> _STORED DATA_

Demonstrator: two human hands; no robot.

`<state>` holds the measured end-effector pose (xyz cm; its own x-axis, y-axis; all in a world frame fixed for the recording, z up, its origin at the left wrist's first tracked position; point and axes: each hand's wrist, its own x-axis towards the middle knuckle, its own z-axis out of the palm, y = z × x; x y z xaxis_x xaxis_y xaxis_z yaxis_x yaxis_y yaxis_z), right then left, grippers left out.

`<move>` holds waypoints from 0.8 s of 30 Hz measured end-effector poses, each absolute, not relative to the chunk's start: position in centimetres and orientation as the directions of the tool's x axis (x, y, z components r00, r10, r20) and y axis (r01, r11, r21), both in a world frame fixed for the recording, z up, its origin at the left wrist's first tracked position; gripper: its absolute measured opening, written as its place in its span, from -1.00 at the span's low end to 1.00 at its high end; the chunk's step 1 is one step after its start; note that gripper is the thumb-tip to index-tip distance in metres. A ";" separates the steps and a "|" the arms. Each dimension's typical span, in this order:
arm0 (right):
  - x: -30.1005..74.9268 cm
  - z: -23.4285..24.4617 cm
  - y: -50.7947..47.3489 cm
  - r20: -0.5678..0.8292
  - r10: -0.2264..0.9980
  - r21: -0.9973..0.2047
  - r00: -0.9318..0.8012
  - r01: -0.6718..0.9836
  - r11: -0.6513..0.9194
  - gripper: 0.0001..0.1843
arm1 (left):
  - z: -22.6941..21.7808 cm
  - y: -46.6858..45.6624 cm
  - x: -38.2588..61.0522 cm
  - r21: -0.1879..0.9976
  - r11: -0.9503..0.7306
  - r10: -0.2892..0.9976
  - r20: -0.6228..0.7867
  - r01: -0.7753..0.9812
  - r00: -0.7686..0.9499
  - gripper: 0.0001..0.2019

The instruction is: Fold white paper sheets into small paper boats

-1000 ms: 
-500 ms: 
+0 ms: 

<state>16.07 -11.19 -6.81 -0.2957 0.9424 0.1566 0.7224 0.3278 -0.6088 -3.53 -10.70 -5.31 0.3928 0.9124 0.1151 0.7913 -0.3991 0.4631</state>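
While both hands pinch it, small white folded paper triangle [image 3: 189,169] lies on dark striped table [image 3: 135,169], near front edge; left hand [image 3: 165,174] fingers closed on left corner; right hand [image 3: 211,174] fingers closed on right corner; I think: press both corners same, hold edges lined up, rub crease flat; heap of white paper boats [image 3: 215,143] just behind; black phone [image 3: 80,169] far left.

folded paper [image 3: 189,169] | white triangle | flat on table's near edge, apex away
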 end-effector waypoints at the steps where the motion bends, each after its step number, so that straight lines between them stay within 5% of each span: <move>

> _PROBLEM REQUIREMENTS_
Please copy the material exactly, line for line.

> _COMPLETED TASK_
Demonstrator: two human hands; no robot.

`<state>` holds the measured end-effector pose (xyz cm; its own x-axis, y-axis; all in a world frame fixed for the recording, z up, its origin at the left wrist's first tracked position; point and axes: each hand's wrist, its own x-axis towards the middle knuckle, its own z-axis out of the palm, y = z × x; x y z xaxis_x xaxis_y xaxis_z yaxis_x yaxis_y yaxis_z), right then left, grippers left out.

`<move>` holds waypoints from 0.8 s of 30 Hz measured end-effector poses, each absolute, not relative to the chunk's start: position in centimetres and orientation as the directions of the tool's x axis (x, y, z components r00, r10, r20) and y axis (r01, r11, r21), both in a world frame fixed for the recording, z up, its origin at the left wrist's first tracked position; gripper: its absolute measured opening, written as its place in its span, from -1.00 at the span's low end to 1.00 at its high end; the chunk's step 1 is one step after its start; note that gripper is the thumb-tip to index-tip distance in metres. A ";" separates the steps and a "|" the arms. Each dimension's typical span, in this order:
arm0 (right):
  - x: -30.1005..74.9268 cm
  - z: -23.4285..24.4617 cm
  - y: -50.7947..47.3489 cm
  - r20: -0.5678..0.8292
  - r10: -0.2264..0.9980
  - r21: -0.9973..0.2047
  - r00: -0.9318..0.8012
  - r01: -0.6718..0.9836
  - r11: -0.6513..0.9194
  - gripper: 0.0001..0.1843
arm1 (left):
  - z: -22.6941..21.7808 cm
  - y: -46.6858..45.6624 cm
  - x: -38.2588..61.0522 cm
  - r21: -0.1879..0.9976
  - r11: -0.9503..0.7306
  - r10: -0.2892..0.9976
  - r20: -0.6228..0.7867
  - r01: -0.7753..0.9812
  - r00: -0.7686..0.9499
  - gripper: 0.0001..0.2019

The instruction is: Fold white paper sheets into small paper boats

-1000 ms: 
-500 ms: 
+0 ms: 

<state>16.07 -11.19 -6.81 -0.2957 0.9424 0.1566 0.7224 0.3278 -0.6088 -3.53 -10.70 -5.31 0.3928 0.9124 0.1151 0.7913 -0.3991 0.4631</state>
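While both hands pinch it, small white folded paper triangle [image 3: 189,169] lies on dark striped table [image 3: 135,169], near front edge; left hand [image 3: 165,174] fingers closed on left corner; right hand [image 3: 211,174] fingers closed on right corner; I think: press both corners same, hold edges lined up, rub crease flat; heap of white paper boats [image 3: 215,143] just behind; black phone [image 3: 80,169] far left.

folded paper [image 3: 189,169] | white triangle | flat on table's near edge, apex away
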 end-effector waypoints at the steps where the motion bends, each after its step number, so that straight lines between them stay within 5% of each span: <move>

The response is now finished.